Return exactly those lines of the material below that fall between the line holding "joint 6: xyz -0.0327" and the line holding "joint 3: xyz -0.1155", inclusive.
· · · ·
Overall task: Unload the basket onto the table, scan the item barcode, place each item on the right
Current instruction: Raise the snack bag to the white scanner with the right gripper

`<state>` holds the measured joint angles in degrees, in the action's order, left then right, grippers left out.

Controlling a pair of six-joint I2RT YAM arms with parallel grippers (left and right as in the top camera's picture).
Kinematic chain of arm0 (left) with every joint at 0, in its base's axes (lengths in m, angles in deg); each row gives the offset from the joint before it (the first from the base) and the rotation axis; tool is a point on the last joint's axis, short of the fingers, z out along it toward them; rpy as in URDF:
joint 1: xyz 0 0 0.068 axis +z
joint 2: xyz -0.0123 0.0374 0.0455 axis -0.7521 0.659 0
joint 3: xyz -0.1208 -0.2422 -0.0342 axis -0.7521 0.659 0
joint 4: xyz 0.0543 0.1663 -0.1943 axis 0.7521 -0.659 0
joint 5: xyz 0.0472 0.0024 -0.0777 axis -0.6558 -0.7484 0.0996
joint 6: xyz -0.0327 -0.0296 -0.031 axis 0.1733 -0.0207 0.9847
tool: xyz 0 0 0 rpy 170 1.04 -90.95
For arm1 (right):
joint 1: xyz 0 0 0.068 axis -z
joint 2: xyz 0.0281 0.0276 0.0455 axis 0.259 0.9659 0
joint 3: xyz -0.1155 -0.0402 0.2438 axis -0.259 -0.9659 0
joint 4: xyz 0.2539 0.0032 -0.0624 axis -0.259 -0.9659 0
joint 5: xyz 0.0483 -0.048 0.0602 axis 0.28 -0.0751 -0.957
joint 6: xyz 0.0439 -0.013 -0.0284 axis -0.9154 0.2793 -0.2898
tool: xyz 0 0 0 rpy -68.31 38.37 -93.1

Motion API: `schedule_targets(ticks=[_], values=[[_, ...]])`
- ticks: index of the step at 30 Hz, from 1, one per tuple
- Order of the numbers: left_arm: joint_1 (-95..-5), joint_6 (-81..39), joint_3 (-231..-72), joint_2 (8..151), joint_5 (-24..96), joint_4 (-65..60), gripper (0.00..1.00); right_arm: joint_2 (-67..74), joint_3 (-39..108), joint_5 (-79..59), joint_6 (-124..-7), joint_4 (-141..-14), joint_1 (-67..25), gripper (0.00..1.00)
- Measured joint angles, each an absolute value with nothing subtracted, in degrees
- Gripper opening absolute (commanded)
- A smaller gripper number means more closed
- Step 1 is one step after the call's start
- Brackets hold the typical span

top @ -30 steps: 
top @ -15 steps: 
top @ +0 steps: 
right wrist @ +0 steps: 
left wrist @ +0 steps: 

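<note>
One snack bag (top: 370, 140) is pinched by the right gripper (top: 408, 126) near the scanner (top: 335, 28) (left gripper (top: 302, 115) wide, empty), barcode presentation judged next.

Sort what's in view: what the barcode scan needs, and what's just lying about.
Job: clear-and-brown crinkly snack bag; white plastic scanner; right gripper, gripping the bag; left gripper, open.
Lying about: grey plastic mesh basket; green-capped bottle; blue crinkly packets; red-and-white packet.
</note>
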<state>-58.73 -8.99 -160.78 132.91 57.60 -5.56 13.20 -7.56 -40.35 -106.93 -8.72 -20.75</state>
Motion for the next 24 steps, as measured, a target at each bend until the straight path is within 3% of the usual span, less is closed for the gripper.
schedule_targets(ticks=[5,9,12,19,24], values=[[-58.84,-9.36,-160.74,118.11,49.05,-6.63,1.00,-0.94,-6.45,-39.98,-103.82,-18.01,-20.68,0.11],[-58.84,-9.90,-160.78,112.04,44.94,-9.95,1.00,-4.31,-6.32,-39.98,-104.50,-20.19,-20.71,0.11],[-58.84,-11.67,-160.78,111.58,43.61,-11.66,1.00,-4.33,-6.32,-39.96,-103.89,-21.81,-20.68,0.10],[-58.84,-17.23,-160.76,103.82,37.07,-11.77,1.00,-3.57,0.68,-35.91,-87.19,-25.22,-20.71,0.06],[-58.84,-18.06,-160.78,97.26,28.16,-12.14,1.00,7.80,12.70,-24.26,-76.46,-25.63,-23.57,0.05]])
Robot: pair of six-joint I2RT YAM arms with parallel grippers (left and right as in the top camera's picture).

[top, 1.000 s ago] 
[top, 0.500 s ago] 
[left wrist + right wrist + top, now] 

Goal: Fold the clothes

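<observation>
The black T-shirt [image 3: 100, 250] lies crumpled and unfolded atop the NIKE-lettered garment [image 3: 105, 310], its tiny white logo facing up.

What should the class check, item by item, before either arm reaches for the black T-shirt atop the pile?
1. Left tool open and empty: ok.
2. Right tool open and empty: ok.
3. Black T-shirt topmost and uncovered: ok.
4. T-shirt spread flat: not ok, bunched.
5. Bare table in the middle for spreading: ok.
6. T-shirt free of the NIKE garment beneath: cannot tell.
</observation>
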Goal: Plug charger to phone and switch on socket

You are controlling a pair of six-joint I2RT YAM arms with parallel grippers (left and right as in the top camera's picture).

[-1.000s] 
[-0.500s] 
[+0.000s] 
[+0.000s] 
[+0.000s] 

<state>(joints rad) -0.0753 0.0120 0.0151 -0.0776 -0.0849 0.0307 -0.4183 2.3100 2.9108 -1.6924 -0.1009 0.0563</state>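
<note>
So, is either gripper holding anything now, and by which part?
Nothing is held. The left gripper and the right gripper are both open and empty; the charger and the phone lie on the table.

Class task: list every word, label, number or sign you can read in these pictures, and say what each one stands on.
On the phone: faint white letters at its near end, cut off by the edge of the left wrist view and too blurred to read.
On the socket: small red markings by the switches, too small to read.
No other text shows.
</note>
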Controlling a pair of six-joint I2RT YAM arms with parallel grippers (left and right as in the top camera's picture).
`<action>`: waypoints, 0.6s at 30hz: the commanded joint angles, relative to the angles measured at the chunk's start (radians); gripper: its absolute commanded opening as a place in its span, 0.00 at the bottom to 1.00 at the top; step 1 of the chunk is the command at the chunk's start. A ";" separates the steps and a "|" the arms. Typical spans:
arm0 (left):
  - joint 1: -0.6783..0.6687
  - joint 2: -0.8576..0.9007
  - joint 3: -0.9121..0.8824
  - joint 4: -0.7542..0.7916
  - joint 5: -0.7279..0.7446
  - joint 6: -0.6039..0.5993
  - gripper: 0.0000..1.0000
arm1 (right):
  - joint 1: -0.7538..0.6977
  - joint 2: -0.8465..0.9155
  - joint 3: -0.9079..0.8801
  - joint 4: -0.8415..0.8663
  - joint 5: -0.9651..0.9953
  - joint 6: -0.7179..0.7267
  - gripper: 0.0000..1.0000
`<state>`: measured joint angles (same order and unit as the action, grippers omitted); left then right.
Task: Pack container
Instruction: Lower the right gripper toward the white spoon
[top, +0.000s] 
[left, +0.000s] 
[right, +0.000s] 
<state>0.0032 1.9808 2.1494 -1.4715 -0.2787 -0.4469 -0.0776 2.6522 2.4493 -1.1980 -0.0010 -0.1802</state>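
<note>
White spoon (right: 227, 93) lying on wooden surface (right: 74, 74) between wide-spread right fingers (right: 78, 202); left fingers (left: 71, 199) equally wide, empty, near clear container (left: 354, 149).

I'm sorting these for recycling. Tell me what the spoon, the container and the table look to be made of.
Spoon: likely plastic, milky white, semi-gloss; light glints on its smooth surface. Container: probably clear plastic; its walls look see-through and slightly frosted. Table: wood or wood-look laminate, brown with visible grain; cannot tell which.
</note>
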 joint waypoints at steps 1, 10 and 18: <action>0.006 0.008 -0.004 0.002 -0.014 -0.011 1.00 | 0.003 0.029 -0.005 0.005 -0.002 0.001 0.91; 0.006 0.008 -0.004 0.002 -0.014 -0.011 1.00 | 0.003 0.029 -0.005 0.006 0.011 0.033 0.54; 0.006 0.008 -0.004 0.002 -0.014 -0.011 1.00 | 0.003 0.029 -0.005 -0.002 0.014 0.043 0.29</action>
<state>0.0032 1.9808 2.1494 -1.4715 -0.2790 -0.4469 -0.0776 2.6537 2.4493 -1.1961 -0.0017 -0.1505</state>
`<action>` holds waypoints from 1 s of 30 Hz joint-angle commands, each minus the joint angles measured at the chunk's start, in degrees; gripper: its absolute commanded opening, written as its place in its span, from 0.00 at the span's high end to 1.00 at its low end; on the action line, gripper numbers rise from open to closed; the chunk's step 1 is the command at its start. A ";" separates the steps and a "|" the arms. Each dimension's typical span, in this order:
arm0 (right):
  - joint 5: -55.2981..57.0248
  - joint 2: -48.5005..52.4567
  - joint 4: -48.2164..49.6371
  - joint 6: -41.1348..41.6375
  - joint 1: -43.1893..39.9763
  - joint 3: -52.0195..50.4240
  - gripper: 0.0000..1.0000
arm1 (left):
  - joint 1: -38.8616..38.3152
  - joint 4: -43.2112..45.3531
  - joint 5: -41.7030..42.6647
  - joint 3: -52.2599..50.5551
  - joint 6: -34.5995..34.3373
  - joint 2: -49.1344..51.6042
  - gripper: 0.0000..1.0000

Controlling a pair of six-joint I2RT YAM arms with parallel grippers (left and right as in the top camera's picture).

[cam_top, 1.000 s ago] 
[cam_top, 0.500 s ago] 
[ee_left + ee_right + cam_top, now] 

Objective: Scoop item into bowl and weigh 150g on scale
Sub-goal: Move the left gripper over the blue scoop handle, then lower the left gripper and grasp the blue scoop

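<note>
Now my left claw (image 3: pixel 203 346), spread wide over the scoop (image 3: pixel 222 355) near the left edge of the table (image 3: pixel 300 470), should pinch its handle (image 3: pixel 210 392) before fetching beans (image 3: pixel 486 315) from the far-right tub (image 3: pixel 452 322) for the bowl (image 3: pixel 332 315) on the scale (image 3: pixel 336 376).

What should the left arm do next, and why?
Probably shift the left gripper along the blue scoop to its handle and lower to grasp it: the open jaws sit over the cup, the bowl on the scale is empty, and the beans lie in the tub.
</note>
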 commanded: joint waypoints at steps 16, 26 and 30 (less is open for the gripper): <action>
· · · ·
● **Task answer**
joint 6: xyz -0.0327 -0.0296 -0.031 axis 0.1733 -0.0207 0.9847
tool: xyz 0 0 0 rpy 170 1.04 -90.95
For arm1 (right):
joint 1: xyz 0 0 0.068 axis -z
joint 2: xyz 0.0281 0.0276 0.0455 axis 0.259 0.9659 0
joint 3: xyz -0.1155 -0.0402 0.2438 axis -0.259 -0.9659 0

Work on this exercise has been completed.